Arizona State University’s Assistant Professor Petr Sulc of the School of Molecular Sciences and the Biodesign Institute recently collaborated with Assistant Professor Thorsten L. Schmidt of Kent State, formerly of Technische Universität Dresden, Germany, to study structural DNA nanotechnology.  

The field of DNA nanotechnology has been one of the most rapidly growing areas of study. Researchers are able to construct intricate DNA sequences, while having precise control over the assembled features. The uses for these applications could yield cost-effective solutions in nanomedicine, and DNA nanotechnology could change the way diseases like cancer or cardiovascular disease are diagnosed or treated in the future. 

In a recent publication "Triangulated Wireframe Structures Assembled Using Single-Stranded DNA Tiles" in ACS Nano, Sulc's group developed new high-performance simulations to study DNA nanomaterials developed in Schmidt's group in TU Dresden. These novel "DNA triangulated wireframe tiles" allow for assembly of 2D and 3D nanoscale objects out of single-stranded DNAs. These objects assemble out of DNA strands which form a triangular mesh, designed to assemble into a desired shape. However, it turned out that certain structures assembled with no or very low yield. Coarse-grained model and tools for high-performance computation on GPUs, developed in the Sulc lab, were able to simulate the nanostructures consisting of several thousands of nucleotides, and explain at the molecular interaction level the reason for successful or unsuccessful assembly of the designed nanoarrays. 

Schematics of simulation

Coarse-grained molecular dynamics simulations using the oxDNA model of the rhombus structures (left) and a side view showing combined modeled structures showing distinct curvature (right).

The results of the experiment

Structural analysis of the rhombus, tube and ring structures.
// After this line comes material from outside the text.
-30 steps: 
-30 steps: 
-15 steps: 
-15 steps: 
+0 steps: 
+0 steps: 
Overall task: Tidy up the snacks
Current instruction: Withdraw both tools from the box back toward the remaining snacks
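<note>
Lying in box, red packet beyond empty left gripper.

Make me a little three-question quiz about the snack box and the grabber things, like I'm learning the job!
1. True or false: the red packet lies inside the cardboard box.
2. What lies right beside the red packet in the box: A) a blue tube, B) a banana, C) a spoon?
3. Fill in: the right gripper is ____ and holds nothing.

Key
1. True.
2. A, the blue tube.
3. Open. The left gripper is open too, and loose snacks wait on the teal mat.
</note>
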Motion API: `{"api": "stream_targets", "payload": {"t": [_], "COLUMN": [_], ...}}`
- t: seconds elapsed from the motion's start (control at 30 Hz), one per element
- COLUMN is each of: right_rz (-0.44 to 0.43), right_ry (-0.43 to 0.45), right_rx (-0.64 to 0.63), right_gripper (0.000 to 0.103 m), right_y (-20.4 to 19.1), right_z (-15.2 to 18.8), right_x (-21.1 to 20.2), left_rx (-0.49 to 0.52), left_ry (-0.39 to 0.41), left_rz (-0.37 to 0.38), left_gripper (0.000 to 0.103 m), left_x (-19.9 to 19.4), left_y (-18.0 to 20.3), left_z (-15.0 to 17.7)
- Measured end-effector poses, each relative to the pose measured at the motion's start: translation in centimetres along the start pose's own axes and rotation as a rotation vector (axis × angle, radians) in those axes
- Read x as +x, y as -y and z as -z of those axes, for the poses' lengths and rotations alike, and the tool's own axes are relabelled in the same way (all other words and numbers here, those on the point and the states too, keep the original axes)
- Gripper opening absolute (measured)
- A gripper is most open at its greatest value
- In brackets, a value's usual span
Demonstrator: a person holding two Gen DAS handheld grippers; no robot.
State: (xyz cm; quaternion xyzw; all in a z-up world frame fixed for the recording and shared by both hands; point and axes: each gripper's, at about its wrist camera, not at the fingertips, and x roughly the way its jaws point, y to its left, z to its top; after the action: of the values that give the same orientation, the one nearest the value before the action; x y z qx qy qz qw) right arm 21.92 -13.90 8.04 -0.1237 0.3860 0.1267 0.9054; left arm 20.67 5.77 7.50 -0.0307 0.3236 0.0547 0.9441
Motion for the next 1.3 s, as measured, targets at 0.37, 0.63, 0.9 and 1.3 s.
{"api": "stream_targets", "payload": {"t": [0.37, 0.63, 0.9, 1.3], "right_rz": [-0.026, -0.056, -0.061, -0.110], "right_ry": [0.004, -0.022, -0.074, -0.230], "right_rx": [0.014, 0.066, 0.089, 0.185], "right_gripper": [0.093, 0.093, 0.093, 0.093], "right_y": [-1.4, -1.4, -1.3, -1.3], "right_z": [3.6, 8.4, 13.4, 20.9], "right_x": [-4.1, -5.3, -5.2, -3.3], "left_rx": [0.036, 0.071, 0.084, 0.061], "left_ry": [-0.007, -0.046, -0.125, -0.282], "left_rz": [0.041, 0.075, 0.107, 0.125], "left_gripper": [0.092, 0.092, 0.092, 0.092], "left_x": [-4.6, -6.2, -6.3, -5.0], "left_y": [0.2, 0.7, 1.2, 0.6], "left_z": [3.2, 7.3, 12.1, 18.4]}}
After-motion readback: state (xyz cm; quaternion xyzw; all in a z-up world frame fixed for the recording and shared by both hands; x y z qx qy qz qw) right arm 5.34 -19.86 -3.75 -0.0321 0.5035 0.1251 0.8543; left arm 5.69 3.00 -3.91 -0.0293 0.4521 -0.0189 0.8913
Schematics off the simulation

Schematics of the simulation and experiment from Sulc's work.

Sulc's lab applies broadly the methods of statistical physics and computational modeling to problems in biology, chemistry and nanotechnology. He develops new multiscale models to study interactions between biomolecules. Most of his current efforts focus on modeling nucleic acid interactions in DNA/RNA nanotechnology. 

Sulc joined the School of Molecular Sciences and the Center for Molecular Design and Biomimetics at the Biodesign Institute in January 2018. The highly collaborative and interdisciplinary environment at ASU allows him to directly work side-by-side with experimental groups and develop new computer tools and algorithms that can address challenging problems that arise from nanotechnology, as well as use computer modeling to design novel nanostructures that guide experimental design. 

Additional co-authors of this paper include Erik Poppleton from the Biodesign Center for Molecular Design & Biomimetics; Nayan P. Agarwal, Foram M. Joshi and Michael Matthies from the Center for Advancing Electronics Dresden, Faculty of Chemistry and Food Chemistry.